### Exercise aim
Give the data again exactly as it appears.

### Given data
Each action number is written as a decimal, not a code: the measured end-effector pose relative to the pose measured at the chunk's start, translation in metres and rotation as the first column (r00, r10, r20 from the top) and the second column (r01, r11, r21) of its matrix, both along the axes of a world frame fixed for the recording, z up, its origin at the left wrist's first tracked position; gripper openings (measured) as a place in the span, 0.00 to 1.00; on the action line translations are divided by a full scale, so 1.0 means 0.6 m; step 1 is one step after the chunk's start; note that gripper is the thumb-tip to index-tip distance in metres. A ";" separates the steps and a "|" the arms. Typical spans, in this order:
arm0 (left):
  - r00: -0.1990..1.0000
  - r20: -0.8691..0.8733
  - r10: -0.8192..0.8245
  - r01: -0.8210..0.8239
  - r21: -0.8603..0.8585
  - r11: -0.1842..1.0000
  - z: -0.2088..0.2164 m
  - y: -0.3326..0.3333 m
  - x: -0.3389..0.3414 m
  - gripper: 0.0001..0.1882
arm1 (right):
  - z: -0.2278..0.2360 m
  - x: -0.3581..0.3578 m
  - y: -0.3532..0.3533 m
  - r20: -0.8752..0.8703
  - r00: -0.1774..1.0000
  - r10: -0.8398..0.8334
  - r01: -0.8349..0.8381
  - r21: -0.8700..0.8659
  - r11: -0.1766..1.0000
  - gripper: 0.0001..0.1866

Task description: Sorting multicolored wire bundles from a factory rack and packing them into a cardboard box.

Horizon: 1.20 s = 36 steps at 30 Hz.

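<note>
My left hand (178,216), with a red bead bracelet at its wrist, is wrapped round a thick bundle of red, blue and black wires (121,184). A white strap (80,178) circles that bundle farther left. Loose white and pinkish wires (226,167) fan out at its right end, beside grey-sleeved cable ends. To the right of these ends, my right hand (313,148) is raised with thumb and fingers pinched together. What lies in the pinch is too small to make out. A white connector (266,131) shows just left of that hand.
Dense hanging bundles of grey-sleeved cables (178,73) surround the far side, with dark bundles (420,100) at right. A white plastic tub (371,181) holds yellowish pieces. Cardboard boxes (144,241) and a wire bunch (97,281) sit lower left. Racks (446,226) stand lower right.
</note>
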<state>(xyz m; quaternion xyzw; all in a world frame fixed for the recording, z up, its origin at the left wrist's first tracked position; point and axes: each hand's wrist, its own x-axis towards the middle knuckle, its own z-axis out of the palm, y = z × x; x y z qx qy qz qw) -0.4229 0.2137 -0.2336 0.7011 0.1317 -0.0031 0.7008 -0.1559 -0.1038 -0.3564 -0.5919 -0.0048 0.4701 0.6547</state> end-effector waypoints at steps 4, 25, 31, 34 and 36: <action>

### Answer area
Each action number is written as a decimal, not a code: the measured end-effector pose relative to the pose measured at the chunk's start, translation in metres and rotation as the first column (r00, r10, r20 from the top) and the second column (r01, r11, r21) of its matrix, both along the axes of a world frame fixed for the recording, z up, its origin at the left wrist's first tracked position; gripper openings (measured) as a place in the span, 0.00 to 1.00; on the action line translations are divided by a full scale, so 1.0 means 0.6 m; step 1 is one step after the chunk's start; note that gripper is the thumb-tip to index-tip distance in metres. A ";" separates the steps and a "|" the arms. Typical spans, in this order:
arm0 (left):
  - r00: -0.1990..1.0000
  - r20: -0.8691..0.8733
  - r10: -0.8192..0.8245
  - r01: -0.8210..0.8239
  - r21: -0.8603..0.8585
  - r11: -0.1842..1.0000
  - z: -0.2088..0.2164 m
  - y: -0.3326..0.3333 m
  - x: -0.3389..0.3414 m
  - gripper: 0.0001..0.1882
arm1 (right):
  - z: -0.2278..0.2360 m
  - x: -0.3581..0.3578 m
  - y: -0.3532..0.3533 m
  - r20: -0.8752..0.8703
  - r00: -0.1774..1.0000
  - r10: -0.8398..0.8334
  - r01: -0.8349..0.8381
  - r21: -0.8700..0.8659
  - r11: -0.1766..1.0000
  - gripper: 0.0001..0.1866

Task description: Sorting multicolored wire bundles from a factory rack and packing them into a cardboard box.

Horizon: 1.20 s = 36 steps at 30 Hz.

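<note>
My left hand (178,216), with a red bead bracelet at its wrist, is wrapped round a thick bundle of red, blue and black wires (121,184). A white strap (80,178) circles that bundle farther left. Loose white and pinkish wires (226,167) fan out at its right end, beside grey-sleeved cable ends. To the right of these ends, my right hand (313,148) is raised with thumb and fingers pinched together. What lies in the pinch is too small to make out. A white connector (266,131) shows just left of that hand.
Dense hanging bundles of grey-sleeved cables (178,73) surround the far side, with dark bundles (420,100) at right. A white plastic tub (371,181) holds yellowish pieces. Cardboard boxes (144,241) and a wire bunch (97,281) sit lower left. Racks (446,226) stand lower right.
</note>
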<state>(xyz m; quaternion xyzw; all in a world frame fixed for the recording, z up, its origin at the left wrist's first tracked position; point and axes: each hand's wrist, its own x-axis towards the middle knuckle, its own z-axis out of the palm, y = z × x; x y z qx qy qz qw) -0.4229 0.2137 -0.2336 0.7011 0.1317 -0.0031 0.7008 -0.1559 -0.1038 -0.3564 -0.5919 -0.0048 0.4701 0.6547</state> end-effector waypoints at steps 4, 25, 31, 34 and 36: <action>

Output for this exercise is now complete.